When Roosevelt, Churchill and Stalin met at Yalta in the Soviet Crimea in February, 1945, no decision had yet been reached on what to do with the top Nazis when Germany surrendered.
Churchill and Roosevelt leaned toward summary executions. Stalin, however, proposed putting the Nazis on public trial first, then executing them (historically a favored approach of the Soviets). U.S. Supreme Court Justice Robert Jackson, among Roosevelt's advisors, joined Stalin and persuaded Roosevelt to agree to an international trial based on American procedures. Details were to be worked out later.

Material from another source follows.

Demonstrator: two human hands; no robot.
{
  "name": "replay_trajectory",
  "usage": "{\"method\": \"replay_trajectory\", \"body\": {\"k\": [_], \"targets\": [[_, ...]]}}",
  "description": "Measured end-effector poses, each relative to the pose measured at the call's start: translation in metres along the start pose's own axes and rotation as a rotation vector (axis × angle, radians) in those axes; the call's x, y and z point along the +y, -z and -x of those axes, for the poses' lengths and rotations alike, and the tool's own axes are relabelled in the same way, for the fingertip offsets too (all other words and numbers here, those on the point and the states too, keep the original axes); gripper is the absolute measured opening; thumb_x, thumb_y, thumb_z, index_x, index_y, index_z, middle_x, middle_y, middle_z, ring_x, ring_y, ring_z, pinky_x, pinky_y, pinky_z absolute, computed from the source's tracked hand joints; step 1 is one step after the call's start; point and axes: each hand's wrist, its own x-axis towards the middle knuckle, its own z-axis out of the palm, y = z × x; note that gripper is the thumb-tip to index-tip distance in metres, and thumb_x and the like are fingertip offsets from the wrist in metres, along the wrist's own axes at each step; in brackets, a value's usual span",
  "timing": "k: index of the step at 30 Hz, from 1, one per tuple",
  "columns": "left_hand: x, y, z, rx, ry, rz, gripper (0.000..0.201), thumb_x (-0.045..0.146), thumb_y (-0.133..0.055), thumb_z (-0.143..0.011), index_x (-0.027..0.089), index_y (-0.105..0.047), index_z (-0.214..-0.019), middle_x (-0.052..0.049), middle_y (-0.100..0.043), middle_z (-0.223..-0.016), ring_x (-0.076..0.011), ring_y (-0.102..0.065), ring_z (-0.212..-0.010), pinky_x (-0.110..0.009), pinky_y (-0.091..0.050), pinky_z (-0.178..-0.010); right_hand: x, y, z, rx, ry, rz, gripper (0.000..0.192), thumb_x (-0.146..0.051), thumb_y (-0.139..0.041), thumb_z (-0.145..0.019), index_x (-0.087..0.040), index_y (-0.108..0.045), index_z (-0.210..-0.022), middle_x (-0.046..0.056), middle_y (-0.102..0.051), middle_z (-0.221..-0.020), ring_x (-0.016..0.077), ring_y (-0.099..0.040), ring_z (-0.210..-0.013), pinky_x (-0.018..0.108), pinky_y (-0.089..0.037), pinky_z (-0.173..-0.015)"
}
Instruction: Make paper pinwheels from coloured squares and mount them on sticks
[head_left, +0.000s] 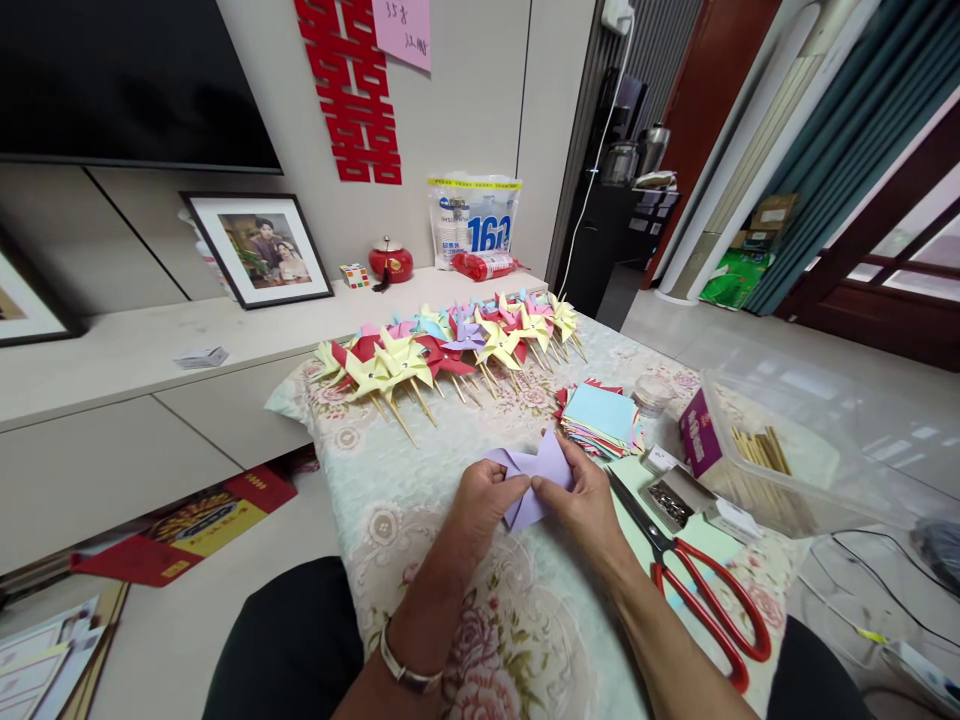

But a few weeks later, on April 12, Roosevelt died at age 63 and was replaced by V.P. Harry Truman, who had not attended any of the Big Three conferences. Meanwhile, the Nazi government collapsed. On April 30, 1945, eighteen days days after Roosevelt's death, Hitler (age 56) committed suicide in his Berlin bunker.
The next day, Joseph Goebbels (the highest ranking Nazi left in the bunker) watched a doctor murder his six children by injecting them with poison. Then he commanded an SS orderly to shoot him and his wife in the back of their heads. Another top Nazi, SS commander Heinrich Himmler, chose a poison capsule when captured by the British. A macabre parade of suicides crossed the Third Reich.
On May 8, 1945, the remaining Nazi military leaders signed the surrender documents, since no civilians had the authority. By then, the Nazi offices in Berlin were empty. Officials -- including Hitler's No. 2 man, Reichsmarshall Hermann Goering -- had shed their uniforms, fleeing to whatever corner of Germany they hoped was a haven. Before the month was out, most of them surrendered peacefully to the American and British forces.
Then the whole Nazi hierarchy -- ministers, field marshals, state secretaries, etc. -- were corralled, transported to Luxembourg, and housed in the Palace Hotel in Mondorf. No prison atmosphere yet, but a lot of griping and quarreling.
Dr. Albert Speer, the Minister of Armaments and Production, was surprised to be separated from the others, put into a limousine and taken to a luxury hotel in Versailles, which was Eisenhower's headquarters at the time. There Speer, respected for his competence, spent weeks participating together with leading German technicians, scientists, agriculturalists, and railroad specialists, helping technical officers of the U.S. and British armies to grasp the conditions in Germany.
Eventually, some of the top Nazis (including Speer, but not Goering) were transferred to Kransberg Castle near Frankfurt. A trained architect, Speer had renovated it to Goering's taste years earlier. Speer later wrote, "Compared with our fellow countrymen, who were going hungry in their freedom, we were inappropriately well off, for we received the same rations as American troops."
By then, some of the Nazi leaders were beginning to hope that when the questioning was completed, they would be released. After all, they had only obeyed Hitler's orders, right?
But in London, on August 8, 1945, a formal Agreement was signed between the Four Allied Powers (France was now included). Articles One through Seven established the Charter for the International Military Tribunal for the trials of war criminals.
The London Conference indicted 24 men and six organizations. Speer was one of them. So was Goering. They were moved into the harsh prison environment at Oberursal for interrogation by U.S. Counter Intelligence. In September, 1945, they were transferred to grim individual cells in the Palace of Justice in Nuremberg (some Americans preferred "Nurnberg"). Let the trials begin.